Mondays likely are busy because people shop at retail stores on weekends and make an online purchase on their return to work. Also, the Internet connection at work, often T1 or broadband lines, is faster than at home. Parents fulfilling requests over the weekend from children is another possibility.

“Are we seeing a displacement between the physical world and the online retail world?” said Trevor Healy, vice president of VeriSign Payment Services, Mountain View, CA.

December and November are the busiest months for VeriSign’s payment network. Last year’s total for that period was $2.96 billion, and it is expected to double this year.

June, July and August are laggards for online shopping. Even for those months, online spending through VeriSign’s retailers jumped 87 percent this year to $6.3 billion from $3.4 billion in 2002.

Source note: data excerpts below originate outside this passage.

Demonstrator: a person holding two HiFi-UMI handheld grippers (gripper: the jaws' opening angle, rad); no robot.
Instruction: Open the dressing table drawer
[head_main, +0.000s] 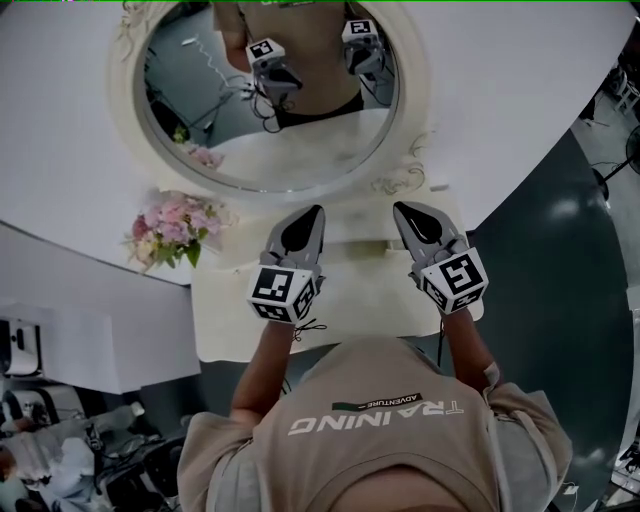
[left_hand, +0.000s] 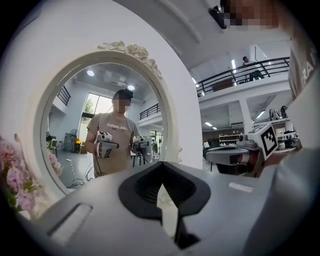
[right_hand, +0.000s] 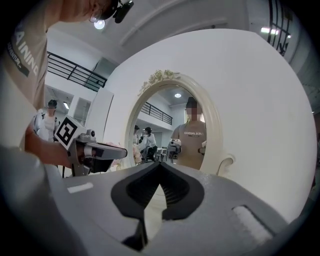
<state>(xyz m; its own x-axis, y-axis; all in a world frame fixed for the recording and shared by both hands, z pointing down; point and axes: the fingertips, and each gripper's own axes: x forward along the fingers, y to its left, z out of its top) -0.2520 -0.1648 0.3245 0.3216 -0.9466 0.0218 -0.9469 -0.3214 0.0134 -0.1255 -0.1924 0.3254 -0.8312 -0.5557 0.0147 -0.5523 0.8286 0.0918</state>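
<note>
Shut left tool, right tool, mirror

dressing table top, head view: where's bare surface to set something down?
Bare: the strip of dressing table top between the left gripper and right gripper, in front of the mirror frame; also its front-left corner, below the flower bouquet. Crowded: back left, where the flower bouquet sits beside the mirror frame. Anything under the grippers is hidden.

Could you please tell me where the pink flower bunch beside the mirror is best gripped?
Probably low, at the green leaves beneath the blooms, coming from the front: the flower bunch stands by the wall beside the mirror, and blooms would crush. Stems are hidden.
</note>
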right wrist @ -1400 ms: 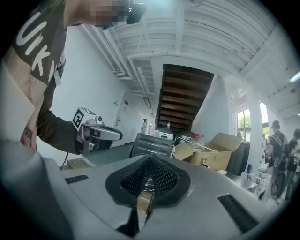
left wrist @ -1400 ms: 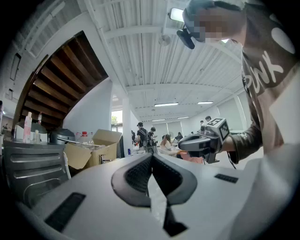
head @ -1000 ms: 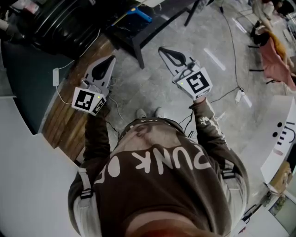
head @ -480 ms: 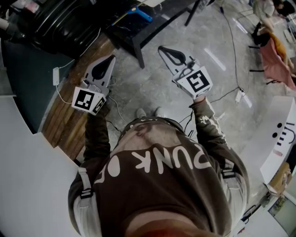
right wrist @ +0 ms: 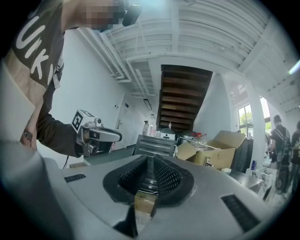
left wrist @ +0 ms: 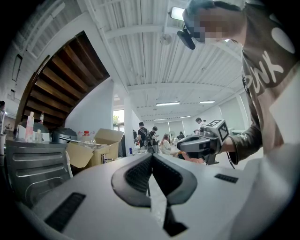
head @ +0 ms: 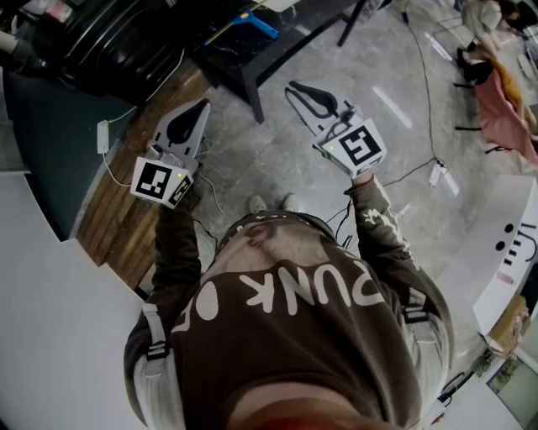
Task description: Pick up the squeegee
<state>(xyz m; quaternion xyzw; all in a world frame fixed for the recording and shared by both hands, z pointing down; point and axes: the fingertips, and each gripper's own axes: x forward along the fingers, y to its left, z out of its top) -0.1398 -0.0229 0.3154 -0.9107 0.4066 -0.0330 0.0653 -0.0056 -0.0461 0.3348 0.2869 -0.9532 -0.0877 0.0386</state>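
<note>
A: Two grippers, both empty. On the left gripper the jaws meet at the tips, nothing in them. On the right gripper the jaws are opening, only a thin slit, nothing between them.
B: Around the jaws?
A: Both point level, side by side, well apart, out in front of the person. Under the tips just bare floor. A cable trails behind the right one.
B: Squeegee?
A: Can't name it for sure. Beyond both sets of tips stands a dark table, and on it lies a blue-handled thing. Probably the squeegee, but too small to tell. Well apart from either gripper.
B: Gripper views help?
A: No. Straight ahead of the jaws there: a cardboard box and stairs, far off. No squeegee in line.
B: Progress?
A: Nothing done, I'd judge. No reach, no contact, no grip. All left: bring a gripper to the table, spread the jaws enough, close on the handle, lift. Right one opening hints it's the picking hand, a guess only.
</note>
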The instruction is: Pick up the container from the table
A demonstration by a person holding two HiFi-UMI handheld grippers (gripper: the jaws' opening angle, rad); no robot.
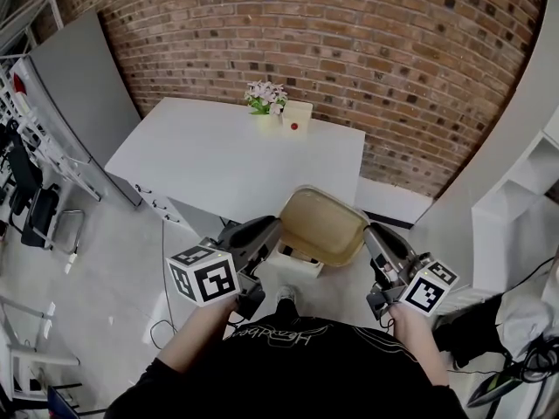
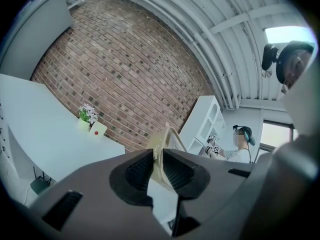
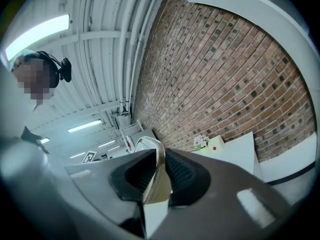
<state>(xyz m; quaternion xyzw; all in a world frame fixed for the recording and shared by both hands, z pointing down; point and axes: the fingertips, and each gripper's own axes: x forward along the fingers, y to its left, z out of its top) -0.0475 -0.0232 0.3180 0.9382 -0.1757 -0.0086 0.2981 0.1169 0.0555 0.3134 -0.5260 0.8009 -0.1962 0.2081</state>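
Observation:
A beige plastic container (image 1: pixel 323 225) hangs in the air in front of my body, clear of the white table (image 1: pixel 218 155), tilted with its hollow facing me. My left gripper (image 1: pixel 272 227) is shut on its left rim and my right gripper (image 1: pixel 374 234) on its right rim. In the left gripper view the thin beige wall (image 2: pixel 161 149) stands pinched between the ribbed pads of the left gripper (image 2: pixel 158 166). The right gripper view shows the same: the rim (image 3: pixel 156 184) is clamped between the pads of the right gripper (image 3: pixel 159 171).
A small flower pot (image 1: pixel 265 99) and a pale card (image 1: pixel 295 117) stand at the table's far edge by the brick wall (image 1: pixel 393 51). White shelves (image 1: pixel 524 182) are at the right, a grey panel (image 1: pixel 70 85) at the left. A white box (image 1: pixel 297 260) lies below the container. Another person (image 2: pixel 245 141) stands by the shelves.

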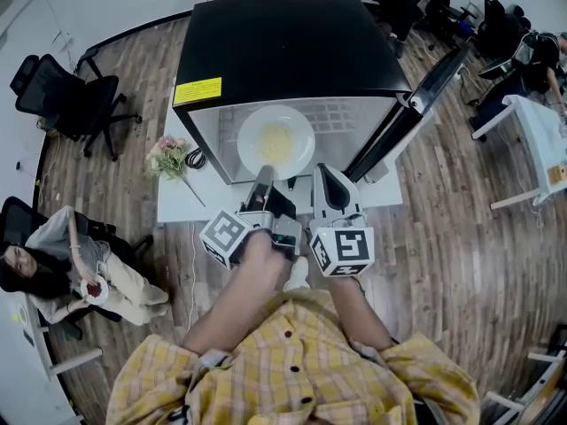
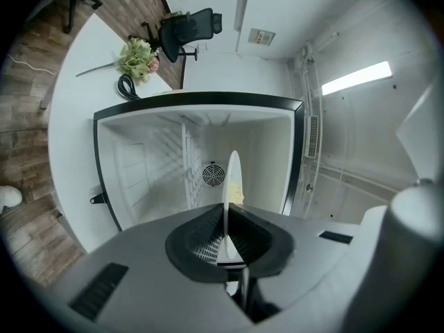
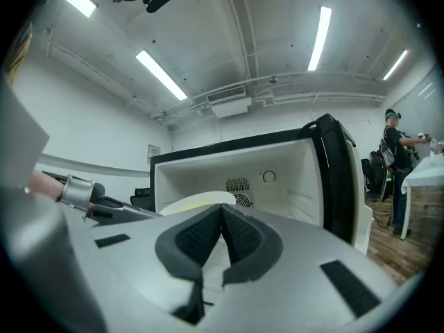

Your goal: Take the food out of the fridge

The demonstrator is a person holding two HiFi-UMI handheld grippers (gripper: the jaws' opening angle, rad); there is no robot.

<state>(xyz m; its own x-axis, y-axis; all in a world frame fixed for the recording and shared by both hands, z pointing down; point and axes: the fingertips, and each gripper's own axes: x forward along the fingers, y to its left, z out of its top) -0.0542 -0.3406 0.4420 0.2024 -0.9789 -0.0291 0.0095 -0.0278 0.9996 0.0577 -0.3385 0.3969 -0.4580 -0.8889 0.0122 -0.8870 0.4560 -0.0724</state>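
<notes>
With the left hand-held gripper (image 1: pixel 263 173) clamped on the rim of the plate (image 1: pixel 250 129) of food (image 1: pixel 276 138), seemingly just outside the fridge (image 1: pixel 292 60) mouth, draw it out slowly and level, keeping the closed, empty right hand-held gripper (image 1: pixel 330 180) aside.

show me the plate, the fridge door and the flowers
plate (image 1: pixel 301 127), head view, bare right part near the rim
fridge door (image 1: pixel 407 115), head view, middle of its black edge
flowers (image 1: pixel 166 158), head view, middle of the bunch
</notes>
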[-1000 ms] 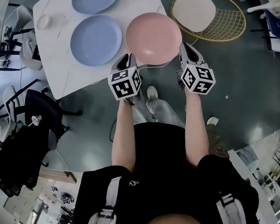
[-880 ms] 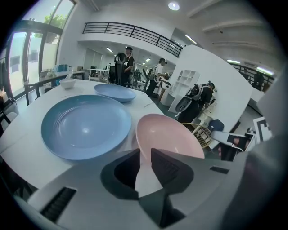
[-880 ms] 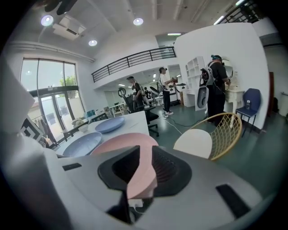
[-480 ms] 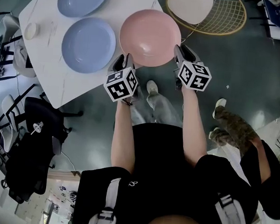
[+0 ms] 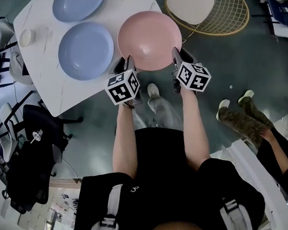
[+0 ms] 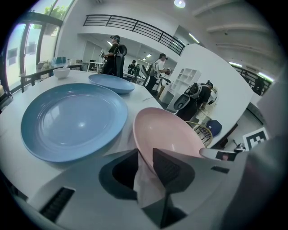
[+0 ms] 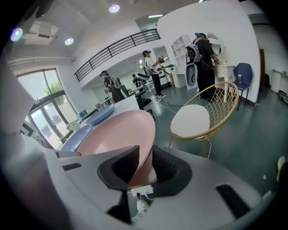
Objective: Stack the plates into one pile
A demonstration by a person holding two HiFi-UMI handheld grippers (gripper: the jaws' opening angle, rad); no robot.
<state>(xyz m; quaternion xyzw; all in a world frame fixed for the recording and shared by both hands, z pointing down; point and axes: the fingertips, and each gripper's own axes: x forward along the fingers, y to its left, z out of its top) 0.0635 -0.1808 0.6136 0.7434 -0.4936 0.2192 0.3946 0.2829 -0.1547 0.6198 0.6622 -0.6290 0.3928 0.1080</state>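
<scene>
Round pink plate [image 5: 149,40] overhangs near edge of white surface [image 5: 54,90], rim inside left hand-held gripper [image 6: 145,152] (just opened) & right hand-held gripper [image 7: 146,152] (closing), neither pinching yet; round blue plate [image 5: 85,50] lies leftward.

On the desk [image 5: 123,7], upper left of the frame, lie three plates: the far plate [image 5: 78,3] at the top edge; the middle plate [image 5: 85,50] just below it; the corner plate [image 5: 149,38] right of that, overhanging the desk's corner; a small bowl [image 5: 26,37] sits left of the middle plate; a chair [image 5: 207,9] stands on the floor, upper right.
</scene>
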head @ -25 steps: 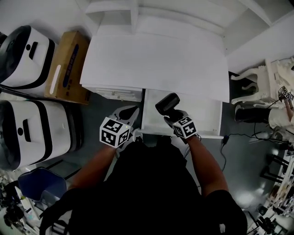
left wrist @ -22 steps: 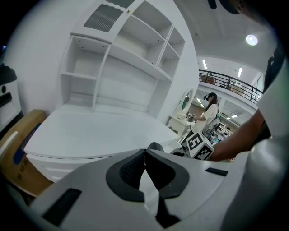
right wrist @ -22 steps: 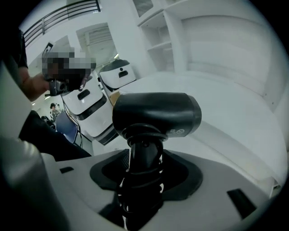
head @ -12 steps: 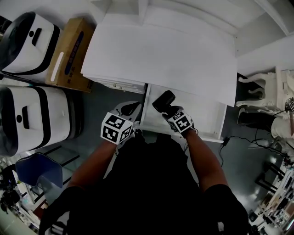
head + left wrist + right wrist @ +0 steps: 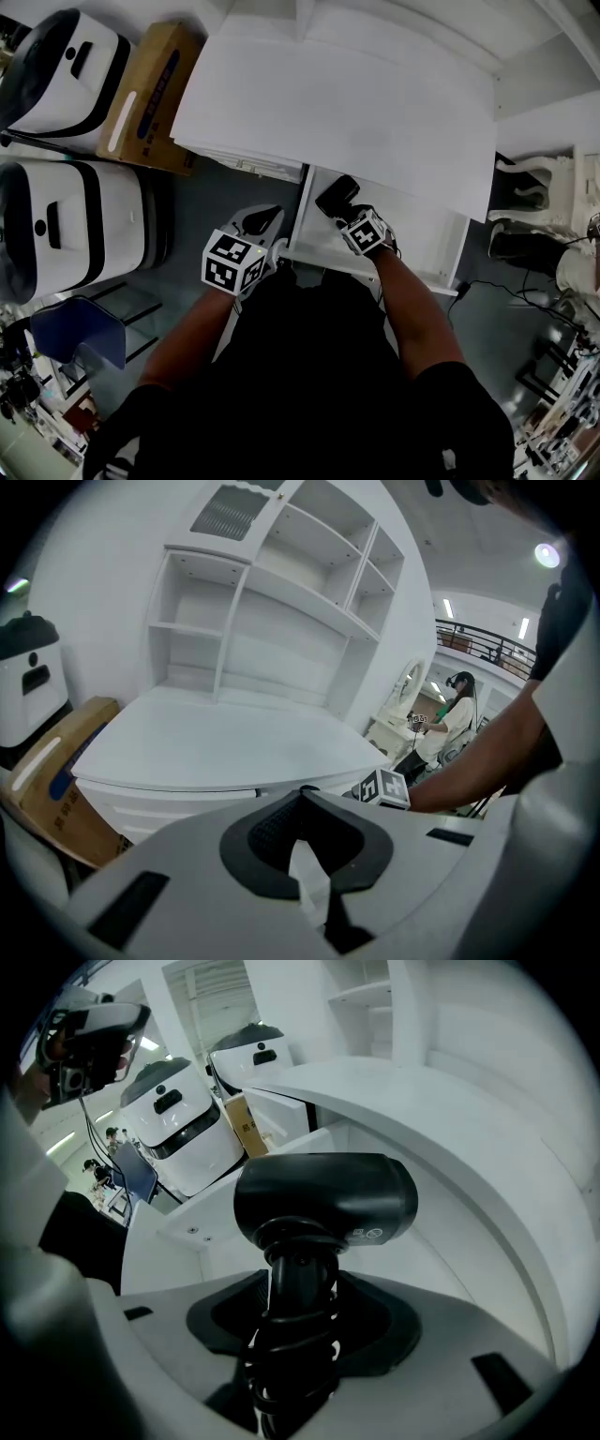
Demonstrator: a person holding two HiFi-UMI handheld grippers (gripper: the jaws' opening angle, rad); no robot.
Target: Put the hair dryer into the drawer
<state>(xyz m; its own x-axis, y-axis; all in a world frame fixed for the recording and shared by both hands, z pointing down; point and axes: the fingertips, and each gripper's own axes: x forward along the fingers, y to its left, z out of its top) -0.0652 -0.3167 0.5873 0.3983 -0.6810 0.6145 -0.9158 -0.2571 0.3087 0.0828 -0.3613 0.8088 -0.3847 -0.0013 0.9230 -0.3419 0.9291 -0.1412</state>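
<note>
Left gripper (image 5: 261, 221) is clenched tip to tip on nothing, parked just off the left front corner of the open white drawer (image 5: 422, 234). Right gripper (image 5: 343, 216) is clamped on the handle of the black hair dryer (image 5: 337, 195) (cord wound round that handle), with the dryer's head out past the jaw tips. The dryer is at the drawer's left end, by the desk top (image 5: 337, 103) edge; can't tell if it touches the bottom.

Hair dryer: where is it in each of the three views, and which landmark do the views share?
Head view: the hair dryer is right of centre, held by the right tool over the open drawer.
Left gripper view: not clearly in it.
Right gripper view: at the centre, its handle between the jaws.
Shared landmark: the white desk top.
</note>
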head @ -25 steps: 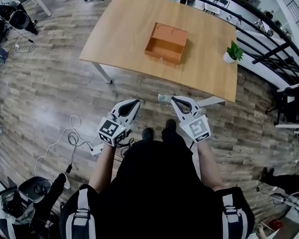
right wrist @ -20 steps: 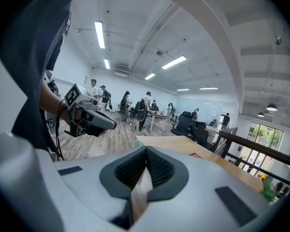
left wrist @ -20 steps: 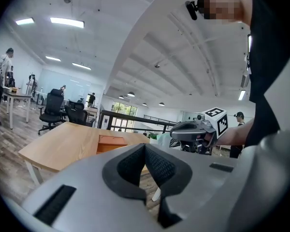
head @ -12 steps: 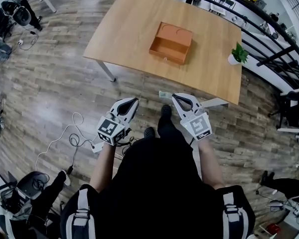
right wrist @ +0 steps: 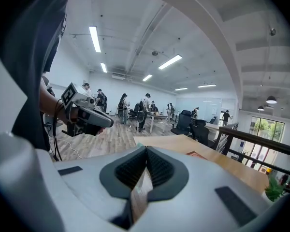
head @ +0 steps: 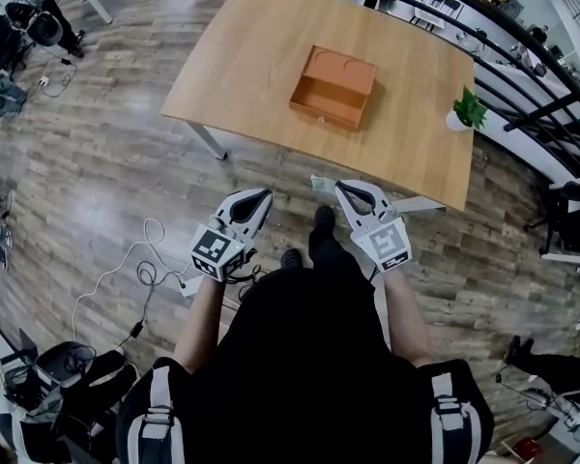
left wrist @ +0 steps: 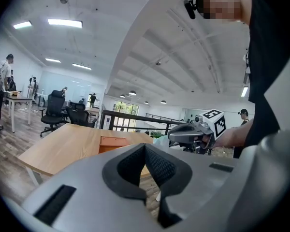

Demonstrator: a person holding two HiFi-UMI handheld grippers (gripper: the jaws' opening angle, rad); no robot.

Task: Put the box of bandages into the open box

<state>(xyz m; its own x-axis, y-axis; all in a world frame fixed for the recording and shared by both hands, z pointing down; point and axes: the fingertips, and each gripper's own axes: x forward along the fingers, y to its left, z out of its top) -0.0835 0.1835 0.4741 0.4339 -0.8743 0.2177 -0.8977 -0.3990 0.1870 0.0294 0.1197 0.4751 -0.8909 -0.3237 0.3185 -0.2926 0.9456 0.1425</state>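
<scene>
Black cloth of the person's top filled the bottom of the head view, with both forearms reaching forward over the wooden floor [head: 97, 162]. The left tool [head: 259, 198] was held level on the person's left. Its own view showed its jaws closed together with nothing between them. Beside it, a little apart, the right tool [head: 339, 189] pointed the same way. Its jaws were clamped on the box of bandages [head: 321, 184], a small pale box that stuck out from the tips toward the left tool. In the right gripper view the box showed as a thin edge pinched between the dark ribbed pads. Both tools and the box hung in the air on the person's side of the counter's near edge, not over the counter [head: 251, 56]. A white cable [head: 145, 264] lay looped on the floor to the left of the person's feet.

Beyond them stood the light wooden counter. The open box [head: 333, 87], orange with its flap folded back on the far side, sat near the middle of the top, well apart from the bandages. A small potted plant [head: 464, 112] stood at the counter's right edge. A dark railing [head: 522, 75] ran behind that side, and office chairs stood past the far edge.
</scene>
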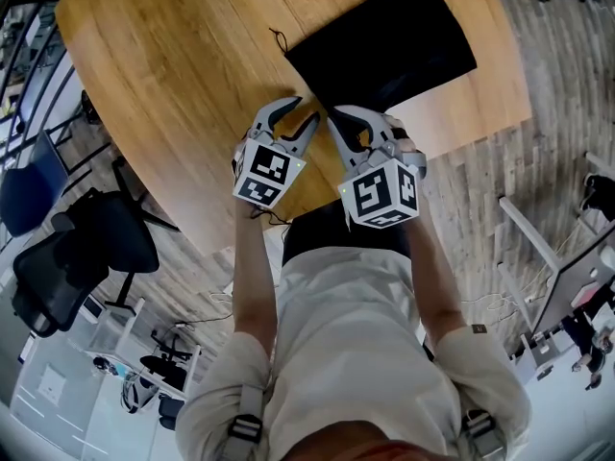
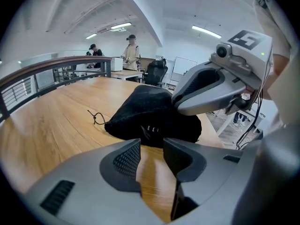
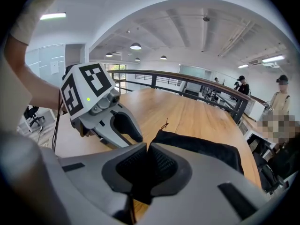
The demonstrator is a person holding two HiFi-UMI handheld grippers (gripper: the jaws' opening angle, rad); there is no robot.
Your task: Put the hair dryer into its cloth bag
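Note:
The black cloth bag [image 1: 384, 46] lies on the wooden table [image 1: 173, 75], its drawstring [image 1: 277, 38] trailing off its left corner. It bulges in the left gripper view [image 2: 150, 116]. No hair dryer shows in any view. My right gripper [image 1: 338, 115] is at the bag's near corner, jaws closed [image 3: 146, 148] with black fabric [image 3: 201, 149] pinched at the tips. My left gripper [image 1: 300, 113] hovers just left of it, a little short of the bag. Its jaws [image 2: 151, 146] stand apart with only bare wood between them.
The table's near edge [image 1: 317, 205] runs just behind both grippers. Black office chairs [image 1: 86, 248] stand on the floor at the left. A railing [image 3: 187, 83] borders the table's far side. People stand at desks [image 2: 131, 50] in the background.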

But this rise in online retail can have drawbacks. E-commerce fraud totaled $953 million last year, according to Gartner Inc. research. This accounts for roughly 2 percent of e-commerce sales based on several tallies for 2002. The offline rate for fraud is about 0.7 percent and rarely exceeds 1 percent.

Online fraud takes the form of stolen products, cash siphoning from site takeovers and identity theft. All three are growing.

Aware of this, VeriSign in June inaugurated its Fraud Protection Services product. It is based on rules, patterns across its network and average number of times a card is used online. The company claims 1,500 merchants in its payment network have signed up for fraud protection.

VeriSign claims several advantages for its anti-fraud service. One, it reduces the cost of bad debt for duped online retailers. Two, it has more breadth than an in-house fraud-identifying device.

Put simply, an online retailer’s fraud system is only as good as the sample data it sees, or what the Web site experiences. VeriSign claims its service has an early warning element.

“If we see a fraudulent event occurring at a merchant site, we’ll take that intelligence and apply it to a broader VeriSign customer community,” Healy said. “What that gives the merchant customer is a network effect.”